Because if we're hoping for a solution based on changing people's values... well let's just say I've grown accustomed to the luxuries of modern life, such as: reliable power, sanitation, transportation, and you know food.

You and everyone else (including me), and even more on the way from the third world.

Yeah we can either try to wish away / legislate against human nature (in vain) or work as hard as we can on the chance that technology will save us / delay the inevitable.
posted by ZenMasterThis at 6:11 AM on June 28, 2011


Yeah we can either try to wish away / legislate against human nature (in vain) or work as hard as we can on the chance that technology will save us / delay the inevitable.

Isn't there also the possibility that we could exercise our free will and choose a simpler, less resource-intensive way of life? That we could decide that it's important to take care of the environment that enables our existence and act on that belief? That we could stop looking for something to save us from ourselves, stop despoiling our planet, and start working together to create/live a tolerable or even enjoyable existence that won't kill our host?

I really like technology and all, I've been a big proponent and recipient of its benefits in many ways throughout my life, and I work in IT, but frankly, the hope that technology is going to save our society from the mess we've created with technology is far more idealistic than the idea that we, as people, can change the way we live.
posted by nTeleKy at 9:07 AM on June 28, 2011 [2 favorites]

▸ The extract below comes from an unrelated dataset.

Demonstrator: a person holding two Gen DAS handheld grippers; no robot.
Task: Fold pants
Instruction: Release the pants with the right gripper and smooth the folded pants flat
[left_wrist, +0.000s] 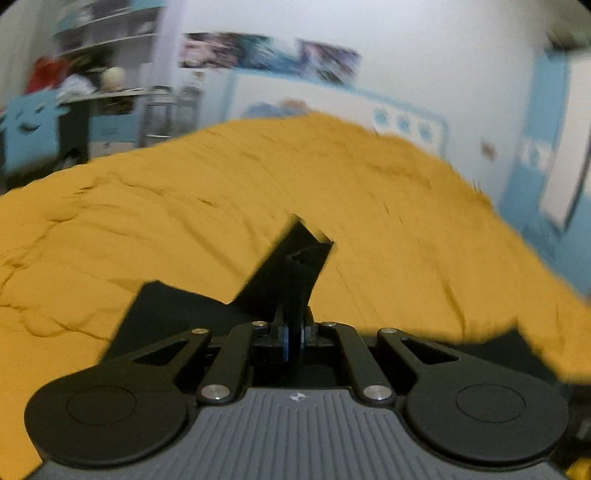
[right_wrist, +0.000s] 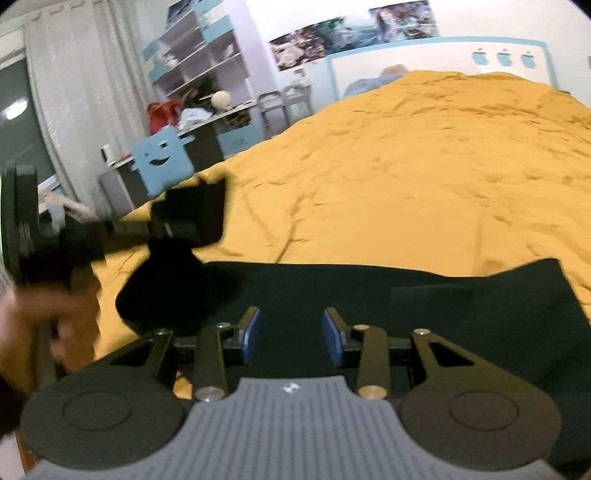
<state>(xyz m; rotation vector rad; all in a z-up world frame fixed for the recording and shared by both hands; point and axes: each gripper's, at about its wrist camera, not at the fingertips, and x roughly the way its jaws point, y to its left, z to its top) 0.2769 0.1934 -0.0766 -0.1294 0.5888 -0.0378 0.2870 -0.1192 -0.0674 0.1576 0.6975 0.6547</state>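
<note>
- Black pants (right_wrist: 406, 295) lie spread on a bed's mustard-yellow cover (right_wrist: 369, 166), near its front edge.
- The left hand-held gripper (left_wrist: 294, 291) is clamped tight on a lifted strip of the pants' fabric.
- The right hand-held gripper (right_wrist: 290, 332) hovers over the pants with jaws partly apart, nothing between its blue pads (right_wrist: 251, 334).
- Risk, as I judge it: only a thin pinch is held, so a fast sweep could tug it free, or drag the whole garment and bunch the fold.
- The left hand-held gripper points slightly downward; a blurred hand (right_wrist: 37, 325) grips it at the left of the right view.
</note>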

Isn't there also the possibility that we could exercise our free will and choose a simpler, less resource-intensive way of life? That we could decide that it's important to take care of the environment that enables our existence and act on that belief? That we could stop looking for something to save us from ourselves, stop despoiling our planet, and start working together to create/live a tolerable or even enjoyable existence that won't kill our host?

Based on my observations of human nature: No.